Si hay algo que hemos aprendido en esta encerrona es que todos tenemos una obsesión. A Pedro Sánchez, por ejemplo, le ha dado por llamarnos compatriotas, como si fuera Mel Gibson con su falda tableada de William Wallace; a Santiago Abascal le ha dado por atusarse su barba semita y cada vez se parece más a aquel rey Darío al que derrotó Alejandro en Gaugamela; a Sergio Ramos, más artista, le ha dado por tocar el piano.
Todos hemos sacado a relucir sin querer, en estos días de retiro espiritual, alguna chifladura que nos ha dejado retratados en nuestras conversaciones con los demás, en las redes sociales, en los hilos de Wasap. Ha habido -las está habiendo aún- manías gregarias como las del papel higiénico o muy íntimas como redescubrir a Krishnamurti: al menos hay un caso, que yo conozca, en Almería. Entre el papel del culo y el iluminado hindú, cabe un universo entero: ha habido quien ha pasado horas enteras haciendo yoga y gimnasia en la colchoneta (hay un muchacho de Garrucha, Eusebio, que ha estado corriendo la distancia de Garrucha a Barcelona desde el salón de su casa, cada día más de veinte kilómetros, le llamaba la confinaruta); a otros les ha dado por devorar series de Netflix, a otros les ha dado por la limpieza, por la desinfección de todos tipo de objetos, todos los días metiendo las zapatillas en la lavadora; a un amigo le ha dado por jugar al ajedrez online con desconocidos, a otros por aprender a hacer guacamole, a una vecina por regar las macetas, a otra por tomar el sol en la terraza, al obispo le ha dado por exculpar a Dios de esta desgracia, a Gabriel Amat por ver películas del Oeste, a mis hijos les ha dado por la Play (ahí no me han sorprendido lo más mínimo) y yo he agudizado ese vicio secreto de escuchar conversaciones ajenas en la calle, en la cola del supermercado o de la farmacia, el papel de un ‘voyeur de oído’ que puede ser tan peligroso como engolfarse con el bingo.

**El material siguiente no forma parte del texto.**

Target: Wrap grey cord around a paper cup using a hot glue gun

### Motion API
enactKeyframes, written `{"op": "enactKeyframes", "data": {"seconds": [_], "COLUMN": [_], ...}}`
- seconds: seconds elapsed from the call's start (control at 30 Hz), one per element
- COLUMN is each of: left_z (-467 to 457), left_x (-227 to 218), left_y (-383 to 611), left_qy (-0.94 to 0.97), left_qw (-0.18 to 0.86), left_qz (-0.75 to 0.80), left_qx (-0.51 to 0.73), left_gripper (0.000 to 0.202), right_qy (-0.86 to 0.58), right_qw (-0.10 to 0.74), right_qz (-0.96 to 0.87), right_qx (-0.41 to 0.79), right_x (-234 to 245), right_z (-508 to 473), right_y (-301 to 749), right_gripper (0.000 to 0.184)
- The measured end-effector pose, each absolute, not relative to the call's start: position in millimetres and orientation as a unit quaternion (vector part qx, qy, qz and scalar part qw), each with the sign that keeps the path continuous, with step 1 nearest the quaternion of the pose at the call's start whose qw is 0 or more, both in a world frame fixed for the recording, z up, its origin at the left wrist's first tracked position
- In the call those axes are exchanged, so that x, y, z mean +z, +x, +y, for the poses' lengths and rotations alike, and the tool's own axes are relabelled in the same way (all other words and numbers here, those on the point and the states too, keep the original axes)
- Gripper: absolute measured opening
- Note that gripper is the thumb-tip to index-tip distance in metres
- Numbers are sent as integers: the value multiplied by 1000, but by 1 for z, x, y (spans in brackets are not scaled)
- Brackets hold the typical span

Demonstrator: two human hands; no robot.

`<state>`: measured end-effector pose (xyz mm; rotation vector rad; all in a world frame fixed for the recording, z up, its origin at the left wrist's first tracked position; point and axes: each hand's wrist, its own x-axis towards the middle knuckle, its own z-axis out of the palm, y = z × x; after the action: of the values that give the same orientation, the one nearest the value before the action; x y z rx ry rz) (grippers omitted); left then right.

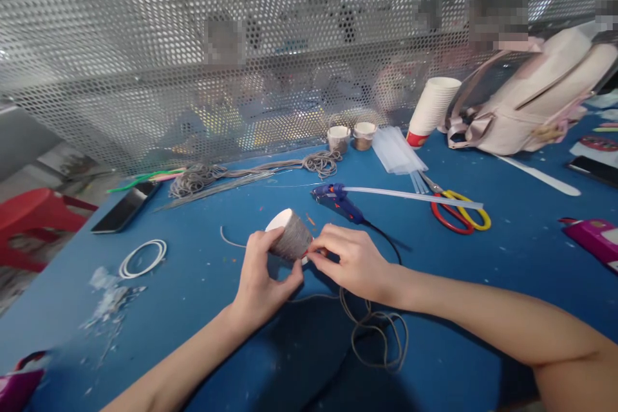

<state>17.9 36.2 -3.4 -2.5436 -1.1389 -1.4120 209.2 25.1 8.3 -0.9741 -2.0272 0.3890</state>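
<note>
A paper cup (291,236) wrapped in grey cord lies tilted, its white mouth toward the upper left. My left hand (263,270) grips it, thumb below and fingers over the near side. At the cup's base, where a little red shows, the thumb and fingers of my right hand (350,261) are pinched together; whatever is between them is too small to make out. Loose grey cord (381,338) runs below my hands and curls on the table near my right wrist. Just beyond my right hand lies a blue hot glue gun (340,203) with a long glue stick in its back.
Red-and-yellow scissors (461,211), clear glue sticks (398,150) and stacked paper cups (432,109) are at the right, beside a pale backpack (526,100). Grey cord bundles (196,180), two wrapped cups (364,135) and a phone (126,207) lie before a perforated metal screen (159,103).
</note>
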Motion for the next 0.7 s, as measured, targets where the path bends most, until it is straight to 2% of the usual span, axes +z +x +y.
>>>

Un hombre que vive también obsesionado es Joaquín Sánchez, de Viator. Vive obsesionado por la leche y acaba de producir el primer champán lácteo de España con el que brindar cuando todo esto acabe. Se trata de un kéfir de cabra, una bebida probiótica que toman los caucásicos desde los tiempos de Cristo y que en turco significa bendición. Lleva calostros, catorce bacterias vivas y un 1% de alcohol por la fermentación natural de la grasa de la leche y todo eso lo hace en su pequeño laboratorio lácteo de Viator, donde estuvo el establo de su padre. Joaquín es un veterano vendedor de leche y quesos naturales. Nació -dice- debajo de una vaca y desde niño, antes de ir al colegio, cada mañana limpiaba con un trapo las tetas del animal, las ordeñaba y repartía la leche en cacharras con la bicicleta.
Hemos vuelto a la leche, al pan, a las cosas naturales y hemos descubierto también, en este tiempo célibe, que no hay escala de valores que valga, que todo depende. Que para vivir no se necesita tanto. Que hace unos meses no nos imaginábamos sin nuestros planes para ir a Londres en vacaciones y ahora, un rato de playa en El Zapillo puede ser lo más grande.